Sadamasu Kenji, Tabei Yukiko, Shinkai Takayuki, Hasegawa Michiya, Kaneko Seiji, Hirai Akihiko, Nakama Akiko, Ishizaki Naoto, Odagiri Megumi, Kamata Shin-ichi, Yano Kazuyoshi, Kai Akemi, Morozumi Satoshi
Department of Microbiology, Tokyo Metropolitan Institute of Public Health, 3-24-1, Shinjuku-ku, Tokyo 169-0073, Japan.
Shokuhin Eiseigaku Zasshi. 2006 Feb;47(1):1-8.
A PCR method for the effective detection of Coxiella burnetii in commercially available mayonnaise was developed. Sample preparations were isolated from 50 g portions of each mayonnaise product by four successive extraction steps in phosphate buffer with 2.0 M NaCl. These extracts were then centrifuged at 20,000 x g for 60 min. DNA was isolated from the solution containing the precipitate with a commercial kit, and amplified quantitatively using real-time PCR that targeted the com1 region of C. burnetii. The recoveries of C. burnetii from 2 kinds of commercial mayonnaise specimens, with a baseline control of 1 x 10(7) particles of the Nine Mile phase II strain, were 85.0 +/- 6.0% and 72.0 +/- 0.4%, respectively. The determination limit of this method was 500 C. burnetii particles per 50 g of mayonnaise. The DNA specimens isolated from 50 different commercial mayonnaise samples sold in Tokyo using this method were amplified using both nested PCR and real-time PCR. No contamination by C. burnetii was detected in any of the mayonnaise samples.

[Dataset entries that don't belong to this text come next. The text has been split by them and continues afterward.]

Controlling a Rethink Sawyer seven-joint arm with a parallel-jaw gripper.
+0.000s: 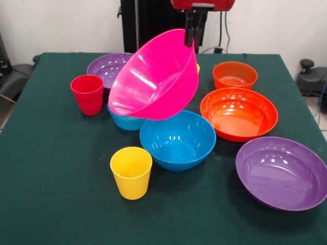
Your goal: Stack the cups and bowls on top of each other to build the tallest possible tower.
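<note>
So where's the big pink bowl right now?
In the front view the big pink bowl hangs tilted in the middle, its top rim pinched by the gripper, above the two blue bowls and beside the red cup.

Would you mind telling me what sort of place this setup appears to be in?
Probably a robotics lab: a gripper lifts a pink bowl over a table draped in green cloth, with cables along the white wall.

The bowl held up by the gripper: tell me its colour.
Bright pink bowl, seen best in the front view.
</note>
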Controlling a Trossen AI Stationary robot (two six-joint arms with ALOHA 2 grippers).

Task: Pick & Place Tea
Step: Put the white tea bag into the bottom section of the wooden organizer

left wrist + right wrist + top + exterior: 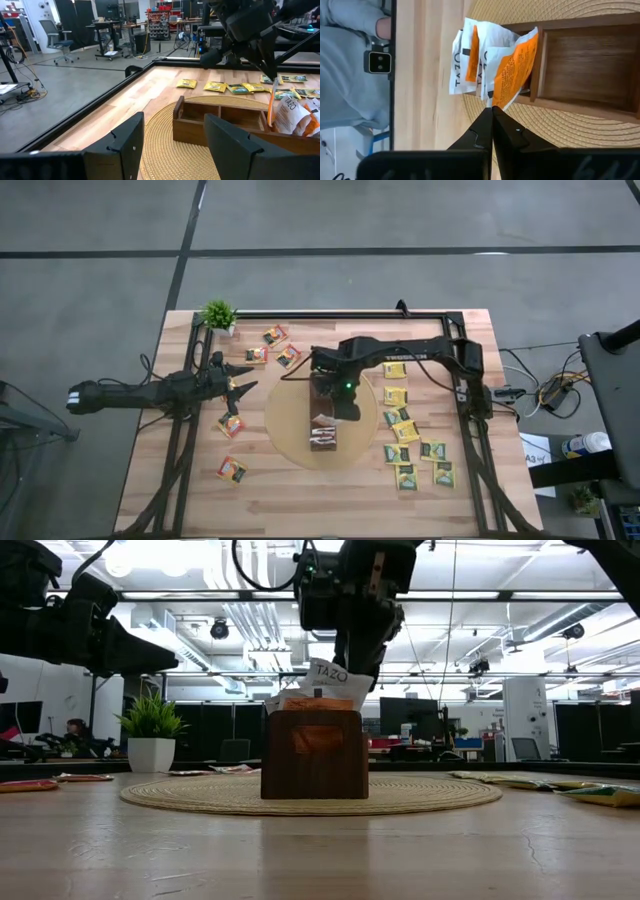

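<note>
two grippers: right gripper (pixel 492 111) pinches an orange tea sachet (pixel 510 70) over the wooden box (pixel 580 65); left gripper (pixel 172 145) hangs spread.

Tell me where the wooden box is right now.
In the high view the wooden box stands on the round woven mat at the table's middle, directly under the right gripper, with yellow sachets lying to its right.

Orange-and-white tea sachets (pixel 495 65) upright in box end compartment, yellow sachets (pixel 405 435) and orange sachets (pixel 272 346) flat on table
</note>
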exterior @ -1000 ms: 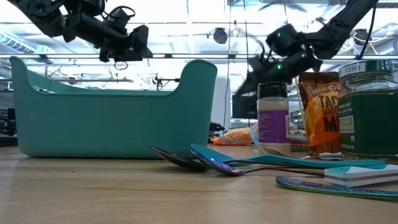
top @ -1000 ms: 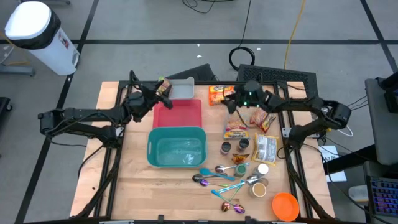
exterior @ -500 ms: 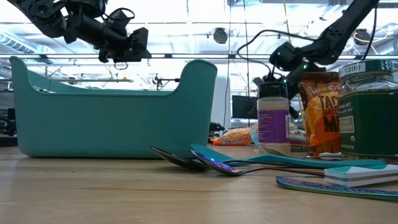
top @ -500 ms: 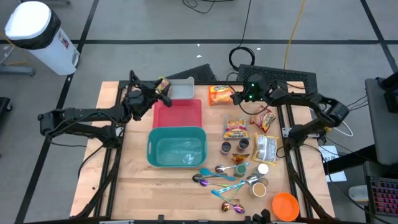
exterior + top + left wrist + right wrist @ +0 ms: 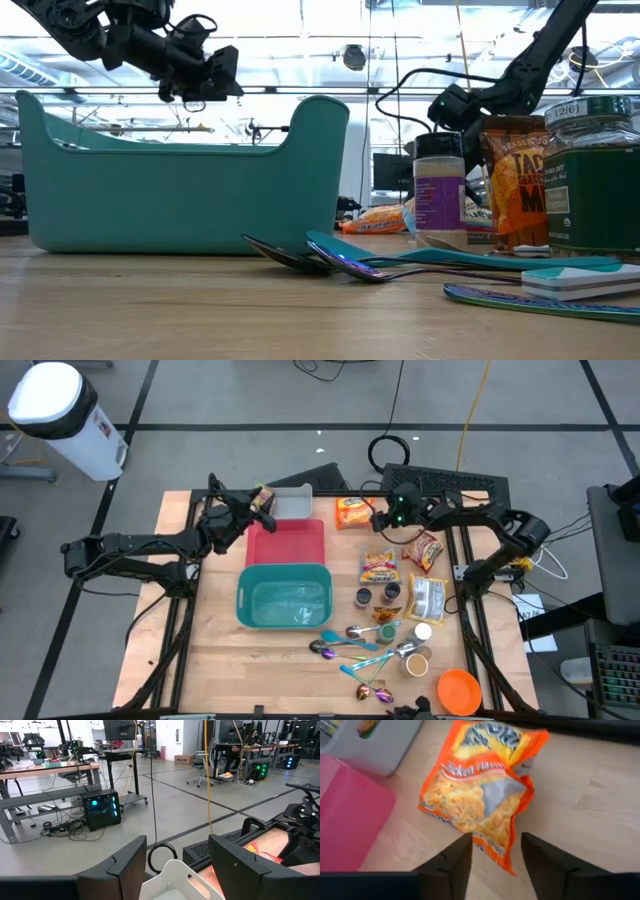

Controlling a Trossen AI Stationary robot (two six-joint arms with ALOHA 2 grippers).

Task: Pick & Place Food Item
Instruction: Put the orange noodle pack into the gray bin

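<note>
At the table's far edge lay an orange snack bag [image 5: 480, 800], flat on the wood beside the pink tray [image 5: 287, 544]. Just above it hung the right gripper [image 5: 492, 852], fingers spread, apparently clear of the bag. Over the white bin [image 5: 291, 503], the left gripper [image 5: 177, 855], likewise spread, empty.

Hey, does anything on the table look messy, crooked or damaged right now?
The orange noodle packet under the right end effector lies crumpled and skewed beside the pink bin. The spoons are strewn loosely. Nothing looks spilled.
</note>
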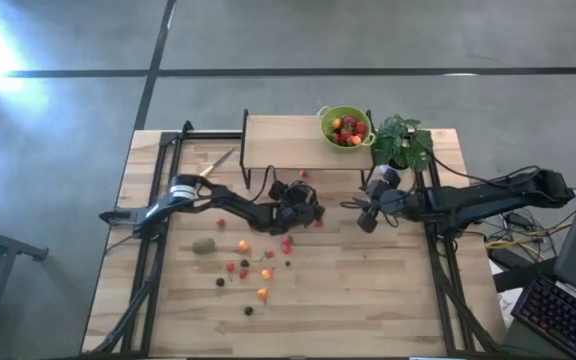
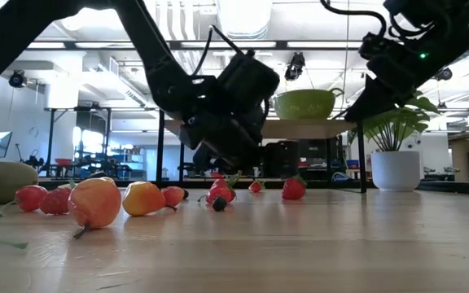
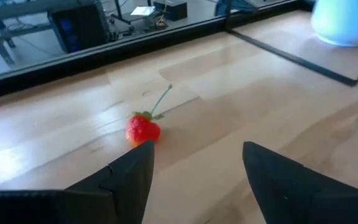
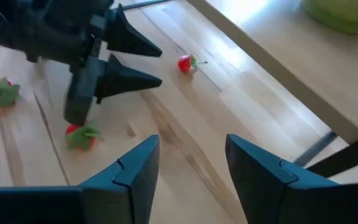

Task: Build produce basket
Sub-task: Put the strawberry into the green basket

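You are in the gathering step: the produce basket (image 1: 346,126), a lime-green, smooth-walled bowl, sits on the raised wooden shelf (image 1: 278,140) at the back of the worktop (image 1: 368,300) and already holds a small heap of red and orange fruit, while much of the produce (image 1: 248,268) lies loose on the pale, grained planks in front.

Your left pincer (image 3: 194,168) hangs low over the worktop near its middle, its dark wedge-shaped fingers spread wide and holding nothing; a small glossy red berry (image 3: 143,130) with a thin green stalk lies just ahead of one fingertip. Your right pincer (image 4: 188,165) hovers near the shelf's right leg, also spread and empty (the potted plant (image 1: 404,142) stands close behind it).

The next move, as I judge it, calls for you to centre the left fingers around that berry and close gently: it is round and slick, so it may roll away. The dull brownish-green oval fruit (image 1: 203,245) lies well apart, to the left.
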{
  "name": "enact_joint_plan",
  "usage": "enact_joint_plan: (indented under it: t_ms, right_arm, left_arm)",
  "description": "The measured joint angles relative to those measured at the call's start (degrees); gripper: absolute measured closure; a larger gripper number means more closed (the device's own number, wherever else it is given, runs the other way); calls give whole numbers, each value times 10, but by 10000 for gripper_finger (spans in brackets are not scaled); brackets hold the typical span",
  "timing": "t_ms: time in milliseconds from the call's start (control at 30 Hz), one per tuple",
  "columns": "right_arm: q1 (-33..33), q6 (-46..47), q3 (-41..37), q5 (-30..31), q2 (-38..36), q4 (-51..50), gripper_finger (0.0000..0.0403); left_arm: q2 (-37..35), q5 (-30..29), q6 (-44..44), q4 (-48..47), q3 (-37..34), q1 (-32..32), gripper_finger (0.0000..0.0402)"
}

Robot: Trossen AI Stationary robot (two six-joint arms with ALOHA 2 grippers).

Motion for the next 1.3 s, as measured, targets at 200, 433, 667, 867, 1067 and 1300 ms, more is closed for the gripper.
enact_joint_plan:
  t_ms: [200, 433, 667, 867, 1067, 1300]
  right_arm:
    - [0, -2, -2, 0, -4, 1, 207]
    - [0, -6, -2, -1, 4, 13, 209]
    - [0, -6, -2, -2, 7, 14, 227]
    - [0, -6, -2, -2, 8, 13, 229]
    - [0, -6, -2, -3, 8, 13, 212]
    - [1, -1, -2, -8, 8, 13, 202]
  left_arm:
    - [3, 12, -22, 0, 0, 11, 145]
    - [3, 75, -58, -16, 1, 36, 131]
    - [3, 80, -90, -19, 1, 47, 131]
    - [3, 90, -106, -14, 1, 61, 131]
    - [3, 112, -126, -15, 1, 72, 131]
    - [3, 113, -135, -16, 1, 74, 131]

开发了一种用于有效检测市售蛋黄酱中伯氏考克斯体的聚合酶链反应(PCR)方法。通过在含有2.0 M氯化钠的磷酸盐缓冲液中进行四个连续提取步骤,从每份50 g的蛋黄酱产品中分离样品制剂。然后将这些提取物在20,000×g下离心60分钟。使用商业试剂盒从含有沉淀物的溶液中分离DNA,并使用针对伯氏考克斯体com1区域的实时PCR进行定量扩增。以九英里II期菌株1×10⁷个颗粒作为基线对照,从两种市售蛋黄酱标本中回收伯氏考克斯体的回收率分别为85.0±6.0%和72.0±0.4%。该方法的检测限为每50 g蛋黄酱中500个伯氏考克斯体颗粒。使用该方法从东京销售的50个不同市售蛋黄酱样品中分离的DNA标本,通过巢式PCR和实时PCR进行扩增。在任何蛋黄酱样品中均未检测到伯氏考克斯体污染。